I know that the value itself for a RowVersion column is not in and of itself useful, except that it changes each time the row is updated. However, I was wondering if they are useful for relative (inequality) comparison.
If I have a table with a RowVersion column, are either of the following true:
Will all updates that occur simultaneously (either same update statement or same transaction) have the same value in the RowVersion column?
If I do update "A", followed by update "B", will the rows involved in update "B" have a higher value than the rows involved in update "A"?
Thanks.
From MSDN:
Each database has a counter that is incremented for each insert or update operation that is performed on a table that contains a rowversion column within the database. This counter is the database rowversion. This tracks a relative time within a database, not an actual time that can be associated with a clock. Every time that a row with a rowversion column is modified or inserted, the incremented database rowversion value is inserted in the rowversion column.

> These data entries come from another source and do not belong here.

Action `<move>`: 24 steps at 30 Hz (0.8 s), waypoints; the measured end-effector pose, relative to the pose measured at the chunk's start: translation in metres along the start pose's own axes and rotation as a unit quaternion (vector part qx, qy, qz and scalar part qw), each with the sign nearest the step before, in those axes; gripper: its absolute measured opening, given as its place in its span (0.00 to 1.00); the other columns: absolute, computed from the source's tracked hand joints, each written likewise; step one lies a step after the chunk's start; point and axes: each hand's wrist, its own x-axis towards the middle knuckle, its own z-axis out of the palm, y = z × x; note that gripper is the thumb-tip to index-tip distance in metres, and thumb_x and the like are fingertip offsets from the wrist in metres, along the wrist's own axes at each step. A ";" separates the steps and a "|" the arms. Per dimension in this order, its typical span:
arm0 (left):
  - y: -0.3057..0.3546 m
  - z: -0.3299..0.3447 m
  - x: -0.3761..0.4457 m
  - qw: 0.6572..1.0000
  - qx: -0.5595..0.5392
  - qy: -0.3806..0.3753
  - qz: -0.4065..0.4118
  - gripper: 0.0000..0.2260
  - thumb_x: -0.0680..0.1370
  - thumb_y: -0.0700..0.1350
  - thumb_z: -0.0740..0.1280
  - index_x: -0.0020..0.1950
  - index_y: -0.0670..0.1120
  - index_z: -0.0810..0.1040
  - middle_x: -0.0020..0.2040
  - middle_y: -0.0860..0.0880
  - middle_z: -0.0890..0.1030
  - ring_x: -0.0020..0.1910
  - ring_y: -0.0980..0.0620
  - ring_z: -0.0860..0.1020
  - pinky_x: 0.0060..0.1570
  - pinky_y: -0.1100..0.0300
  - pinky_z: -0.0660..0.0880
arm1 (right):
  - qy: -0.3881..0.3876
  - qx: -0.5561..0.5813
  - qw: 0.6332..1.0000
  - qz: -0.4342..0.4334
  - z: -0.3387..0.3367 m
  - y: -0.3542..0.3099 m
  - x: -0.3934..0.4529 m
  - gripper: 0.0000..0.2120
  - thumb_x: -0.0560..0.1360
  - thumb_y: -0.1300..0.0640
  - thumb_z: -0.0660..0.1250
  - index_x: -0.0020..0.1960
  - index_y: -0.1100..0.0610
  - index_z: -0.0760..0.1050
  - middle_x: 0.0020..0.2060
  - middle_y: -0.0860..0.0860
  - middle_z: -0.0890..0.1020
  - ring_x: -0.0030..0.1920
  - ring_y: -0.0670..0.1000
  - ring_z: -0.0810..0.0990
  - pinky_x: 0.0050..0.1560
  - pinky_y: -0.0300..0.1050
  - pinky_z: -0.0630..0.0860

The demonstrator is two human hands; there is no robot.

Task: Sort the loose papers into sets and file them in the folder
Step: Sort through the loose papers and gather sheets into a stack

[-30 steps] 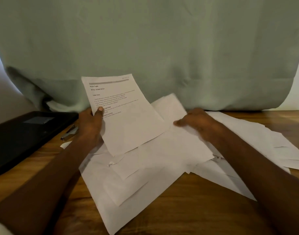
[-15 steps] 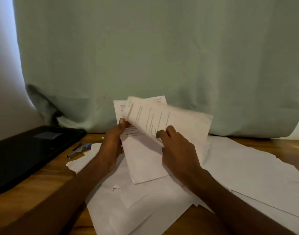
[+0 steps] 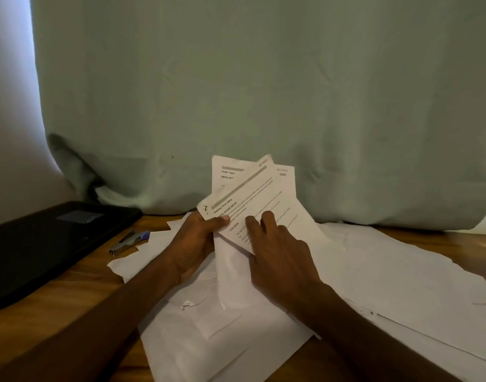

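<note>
I saw the left hand (image 3: 193, 244) pinching two printed sheets (image 3: 259, 199) above the table (image 3: 71, 304), thumb across the front one. The right hand (image 3: 280, 257) gripped their lower edge at five o'clock. Loose papers (image 3: 388, 274) lay below; the black folder (image 3: 43, 244) sat at nine o'clock, with a stapler (image 3: 129, 241) beside it.

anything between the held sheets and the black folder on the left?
One thing: a stapler lies on the table between the folder and the printed sheets held in the left hand and right hand. Lifting the sheets over it should be easy.
</note>
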 end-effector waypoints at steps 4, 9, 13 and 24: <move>-0.002 -0.006 0.004 1.000 0.003 0.016 -0.005 0.12 0.82 0.37 0.64 0.62 0.48 0.79 0.57 0.46 0.86 0.53 0.45 0.86 0.49 0.51 0.84 | 0.016 0.052 0.998 0.006 -0.001 0.004 0.000 0.35 0.77 0.30 0.57 0.78 0.47 0.57 0.70 0.48 0.67 0.62 0.49 0.72 0.50 0.45 0.75; -0.003 -0.015 0.009 1.000 -0.018 0.019 -0.009 0.12 0.81 0.36 0.64 0.64 0.44 0.79 0.59 0.42 0.85 0.54 0.43 0.85 0.52 0.50 0.84 | 0.127 0.080 0.988 0.046 -0.004 0.020 0.010 0.32 0.80 0.30 0.52 0.75 0.50 0.66 0.68 0.50 0.73 0.64 0.52 0.73 0.56 0.54 0.76; -0.002 -0.029 0.019 0.998 -0.044 0.034 0.009 0.20 0.77 0.39 0.68 0.70 0.41 0.76 0.64 0.41 0.82 0.62 0.42 0.82 0.53 0.52 0.83 | 0.161 0.049 0.973 0.157 -0.008 0.048 0.014 0.30 0.81 0.36 0.58 0.75 0.53 0.63 0.67 0.55 0.73 0.66 0.57 0.72 0.62 0.62 0.71; 0.010 -0.048 0.018 0.993 0.011 0.112 0.021 0.45 0.71 0.37 0.76 0.81 0.59 0.57 0.65 0.49 0.81 0.62 0.45 0.81 0.52 0.48 0.81 | 0.122 0.528 0.760 0.360 0.004 0.063 0.014 0.11 0.78 0.57 0.71 0.38 0.56 0.79 0.34 0.47 0.81 0.38 0.48 0.79 0.43 0.42 0.76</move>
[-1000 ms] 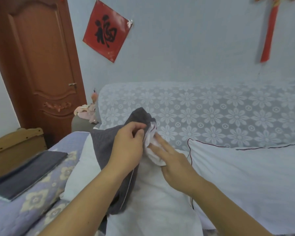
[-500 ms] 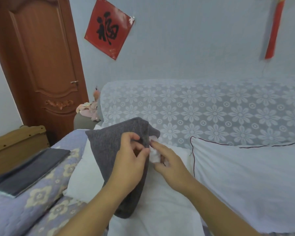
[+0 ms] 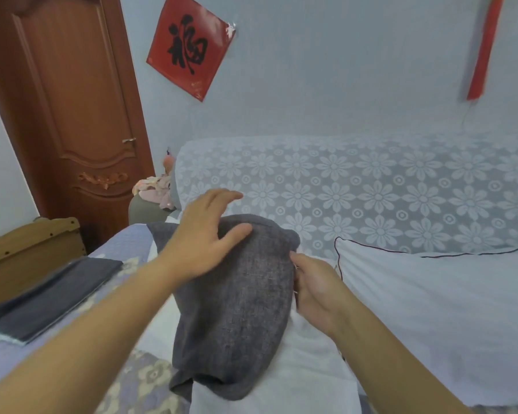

http://msdn.microsoft.com/en-us/library/ms182776.aspx
As far as I understand, nothing ACTUALLY happens simultaneously in the system. This means that all rowversions should be unique. I venture to say that they would be effectively useless if duplicates were allowed within the same table. Also giving credance to rowversions not being duplicated is MSDN's stance on not using them as primary keys not because it would cause violations, but because it would cause foreign key issues.
According to MSDN, "The rowversion data type is just an incrementing number..." so yes, later is larger.
To the question of how much it increments, MSDN states, "[rowversion] tracks a relative time within a database" which indicates that it is not a fluid integer incrementing, but time based. However, this "time" reveals nothing of when exactly, but rather when in relation to other rows a row was inserted/modified.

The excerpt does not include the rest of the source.